§ **Activity**:
Begin at the line containing "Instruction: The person" in the entries below and end at the line containing "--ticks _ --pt"; transcribe that range exactly and nothing outside it.

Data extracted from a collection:

------------------------------------

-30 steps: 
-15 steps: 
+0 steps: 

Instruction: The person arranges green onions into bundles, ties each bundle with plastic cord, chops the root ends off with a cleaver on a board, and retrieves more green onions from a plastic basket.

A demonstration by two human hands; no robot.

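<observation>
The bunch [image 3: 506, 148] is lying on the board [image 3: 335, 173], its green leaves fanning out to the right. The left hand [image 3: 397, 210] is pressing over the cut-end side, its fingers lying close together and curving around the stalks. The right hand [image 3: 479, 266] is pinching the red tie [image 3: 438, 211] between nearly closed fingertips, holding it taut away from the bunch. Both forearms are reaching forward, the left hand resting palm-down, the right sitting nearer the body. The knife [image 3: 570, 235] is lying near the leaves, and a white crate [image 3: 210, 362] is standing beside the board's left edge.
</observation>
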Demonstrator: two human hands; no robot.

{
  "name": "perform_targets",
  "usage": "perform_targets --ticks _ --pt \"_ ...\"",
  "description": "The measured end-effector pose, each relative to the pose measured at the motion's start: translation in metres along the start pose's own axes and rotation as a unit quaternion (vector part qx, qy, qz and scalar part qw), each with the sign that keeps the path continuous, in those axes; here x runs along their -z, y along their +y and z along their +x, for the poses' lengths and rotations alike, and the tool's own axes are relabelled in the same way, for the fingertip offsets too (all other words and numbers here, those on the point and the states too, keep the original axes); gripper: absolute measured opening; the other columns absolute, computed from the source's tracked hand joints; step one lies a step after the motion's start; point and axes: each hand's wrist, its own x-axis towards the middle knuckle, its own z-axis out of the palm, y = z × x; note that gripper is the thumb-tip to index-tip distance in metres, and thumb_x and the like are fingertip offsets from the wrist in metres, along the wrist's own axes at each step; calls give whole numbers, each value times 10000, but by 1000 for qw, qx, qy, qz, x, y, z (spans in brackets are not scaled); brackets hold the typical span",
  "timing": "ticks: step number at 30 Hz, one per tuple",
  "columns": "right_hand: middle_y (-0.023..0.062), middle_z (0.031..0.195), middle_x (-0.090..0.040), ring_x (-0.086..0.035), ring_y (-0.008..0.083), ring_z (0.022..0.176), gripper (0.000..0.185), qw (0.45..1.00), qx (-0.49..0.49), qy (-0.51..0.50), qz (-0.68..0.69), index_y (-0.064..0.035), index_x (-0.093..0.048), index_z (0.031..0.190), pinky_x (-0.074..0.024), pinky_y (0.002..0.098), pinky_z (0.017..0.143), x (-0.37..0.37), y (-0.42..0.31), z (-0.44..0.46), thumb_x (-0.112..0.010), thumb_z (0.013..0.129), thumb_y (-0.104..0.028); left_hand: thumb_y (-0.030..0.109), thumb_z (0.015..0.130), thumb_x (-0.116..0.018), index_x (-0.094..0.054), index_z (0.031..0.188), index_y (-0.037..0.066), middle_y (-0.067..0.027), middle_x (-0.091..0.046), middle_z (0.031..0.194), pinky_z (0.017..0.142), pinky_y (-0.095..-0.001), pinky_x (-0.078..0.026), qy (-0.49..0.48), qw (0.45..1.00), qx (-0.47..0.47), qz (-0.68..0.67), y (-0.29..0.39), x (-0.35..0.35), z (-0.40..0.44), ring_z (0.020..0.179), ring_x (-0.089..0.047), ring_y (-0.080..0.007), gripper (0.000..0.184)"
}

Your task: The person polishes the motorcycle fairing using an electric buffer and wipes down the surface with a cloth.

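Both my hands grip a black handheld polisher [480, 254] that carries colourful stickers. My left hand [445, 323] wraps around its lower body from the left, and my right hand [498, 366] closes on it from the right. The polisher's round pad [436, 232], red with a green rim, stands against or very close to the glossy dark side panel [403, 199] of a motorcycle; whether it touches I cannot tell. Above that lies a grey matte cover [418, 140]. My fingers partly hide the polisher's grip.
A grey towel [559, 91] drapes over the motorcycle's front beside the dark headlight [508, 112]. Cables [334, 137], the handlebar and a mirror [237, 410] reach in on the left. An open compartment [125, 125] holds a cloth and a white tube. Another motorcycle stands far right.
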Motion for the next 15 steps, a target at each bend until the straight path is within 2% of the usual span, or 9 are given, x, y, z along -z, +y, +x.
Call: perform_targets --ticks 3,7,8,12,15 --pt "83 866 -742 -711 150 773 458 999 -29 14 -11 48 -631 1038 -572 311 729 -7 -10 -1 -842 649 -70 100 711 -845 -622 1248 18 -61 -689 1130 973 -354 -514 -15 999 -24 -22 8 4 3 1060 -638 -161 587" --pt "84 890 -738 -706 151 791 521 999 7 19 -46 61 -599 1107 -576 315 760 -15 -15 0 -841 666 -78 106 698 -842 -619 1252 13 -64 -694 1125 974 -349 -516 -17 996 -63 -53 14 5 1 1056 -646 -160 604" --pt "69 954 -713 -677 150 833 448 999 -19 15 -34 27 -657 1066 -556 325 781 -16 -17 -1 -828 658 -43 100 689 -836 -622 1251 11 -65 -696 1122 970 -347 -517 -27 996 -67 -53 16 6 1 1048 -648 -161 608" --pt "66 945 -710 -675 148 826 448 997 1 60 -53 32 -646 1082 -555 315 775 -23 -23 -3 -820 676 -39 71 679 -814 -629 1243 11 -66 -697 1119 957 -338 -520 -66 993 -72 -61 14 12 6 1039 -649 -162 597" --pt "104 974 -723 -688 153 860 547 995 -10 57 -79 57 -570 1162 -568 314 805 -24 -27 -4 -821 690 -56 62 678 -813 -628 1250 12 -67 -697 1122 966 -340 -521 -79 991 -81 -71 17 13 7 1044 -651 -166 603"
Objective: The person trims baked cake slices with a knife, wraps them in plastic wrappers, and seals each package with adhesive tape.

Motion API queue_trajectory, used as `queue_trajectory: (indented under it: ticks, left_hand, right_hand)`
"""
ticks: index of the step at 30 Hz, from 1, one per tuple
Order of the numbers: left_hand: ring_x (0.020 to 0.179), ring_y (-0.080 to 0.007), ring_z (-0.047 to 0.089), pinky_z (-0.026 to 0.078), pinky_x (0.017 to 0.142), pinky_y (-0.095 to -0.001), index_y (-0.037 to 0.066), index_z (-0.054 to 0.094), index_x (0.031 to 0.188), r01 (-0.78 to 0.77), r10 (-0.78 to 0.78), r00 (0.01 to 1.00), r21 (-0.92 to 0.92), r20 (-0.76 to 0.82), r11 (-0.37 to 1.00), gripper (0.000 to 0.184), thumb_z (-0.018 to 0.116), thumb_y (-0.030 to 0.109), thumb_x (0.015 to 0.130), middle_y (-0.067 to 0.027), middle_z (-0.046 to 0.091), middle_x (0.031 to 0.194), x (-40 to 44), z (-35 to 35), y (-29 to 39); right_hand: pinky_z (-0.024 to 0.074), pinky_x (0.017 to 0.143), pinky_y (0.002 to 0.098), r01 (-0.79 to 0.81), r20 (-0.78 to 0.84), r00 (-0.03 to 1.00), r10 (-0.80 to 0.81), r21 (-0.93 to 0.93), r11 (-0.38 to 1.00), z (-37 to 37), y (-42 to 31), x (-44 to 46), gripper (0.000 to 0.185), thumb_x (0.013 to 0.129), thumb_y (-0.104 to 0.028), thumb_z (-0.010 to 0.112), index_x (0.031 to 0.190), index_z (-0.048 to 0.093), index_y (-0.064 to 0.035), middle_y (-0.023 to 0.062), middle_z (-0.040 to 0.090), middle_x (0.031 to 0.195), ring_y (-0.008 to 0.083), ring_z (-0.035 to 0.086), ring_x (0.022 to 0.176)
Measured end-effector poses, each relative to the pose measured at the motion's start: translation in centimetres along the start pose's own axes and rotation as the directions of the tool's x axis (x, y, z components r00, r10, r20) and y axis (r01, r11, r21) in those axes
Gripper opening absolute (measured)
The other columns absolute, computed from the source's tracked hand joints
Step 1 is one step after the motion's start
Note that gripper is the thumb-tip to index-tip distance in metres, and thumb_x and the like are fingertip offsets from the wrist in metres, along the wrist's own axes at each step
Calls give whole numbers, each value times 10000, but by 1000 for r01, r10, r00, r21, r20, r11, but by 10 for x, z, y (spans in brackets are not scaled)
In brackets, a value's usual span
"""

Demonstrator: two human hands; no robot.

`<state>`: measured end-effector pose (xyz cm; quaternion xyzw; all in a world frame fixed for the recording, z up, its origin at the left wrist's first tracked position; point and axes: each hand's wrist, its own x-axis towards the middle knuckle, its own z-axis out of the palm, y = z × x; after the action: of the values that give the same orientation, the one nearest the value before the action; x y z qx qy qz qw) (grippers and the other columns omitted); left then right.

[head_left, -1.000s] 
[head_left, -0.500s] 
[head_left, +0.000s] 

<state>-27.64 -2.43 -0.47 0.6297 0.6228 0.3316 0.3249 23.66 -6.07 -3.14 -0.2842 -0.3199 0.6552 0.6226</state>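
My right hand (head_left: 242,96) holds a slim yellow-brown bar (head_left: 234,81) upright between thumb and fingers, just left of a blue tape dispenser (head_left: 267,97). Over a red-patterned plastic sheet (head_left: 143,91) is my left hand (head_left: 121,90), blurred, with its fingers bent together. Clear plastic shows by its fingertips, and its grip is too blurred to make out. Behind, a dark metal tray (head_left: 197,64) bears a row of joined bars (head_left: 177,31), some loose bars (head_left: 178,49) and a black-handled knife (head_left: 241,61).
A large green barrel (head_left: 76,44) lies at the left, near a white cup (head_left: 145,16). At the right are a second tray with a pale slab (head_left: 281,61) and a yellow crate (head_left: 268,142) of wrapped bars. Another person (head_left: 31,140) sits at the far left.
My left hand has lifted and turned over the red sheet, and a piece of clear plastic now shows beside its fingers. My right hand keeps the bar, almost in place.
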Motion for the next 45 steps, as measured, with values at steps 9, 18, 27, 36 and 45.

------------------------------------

§ **Solution for this exercise**:
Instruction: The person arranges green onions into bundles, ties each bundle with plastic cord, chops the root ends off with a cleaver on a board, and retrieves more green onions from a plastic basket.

A demonstration by two human hands; no robot.

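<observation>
The bunch [image 3: 506, 148] is lying on the board [image 3: 335, 173], its green leaves fanning out to the right. The left hand [image 3: 397, 210] is pressing over the cut-end side, its fingers lying close together and curving around the stalks. The right hand [image 3: 479, 266] is pinching the red tie [image 3: 438, 211] between nearly closed fingertips, holding it taut away from the bunch. Both forearms are reaching forward, the left hand resting palm-down, the right sitting nearer the body. The knife [image 3: 570, 235] is lying near the leaves, and a white crate [image 3: 210, 362] is standing beside the board's left edge.
</observation>
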Demonstrator: two human hands; no robot.

{
  "name": "perform_targets",
  "usage": "perform_targets --ticks _ --pt \"_ ...\"",

The output as shown is complete.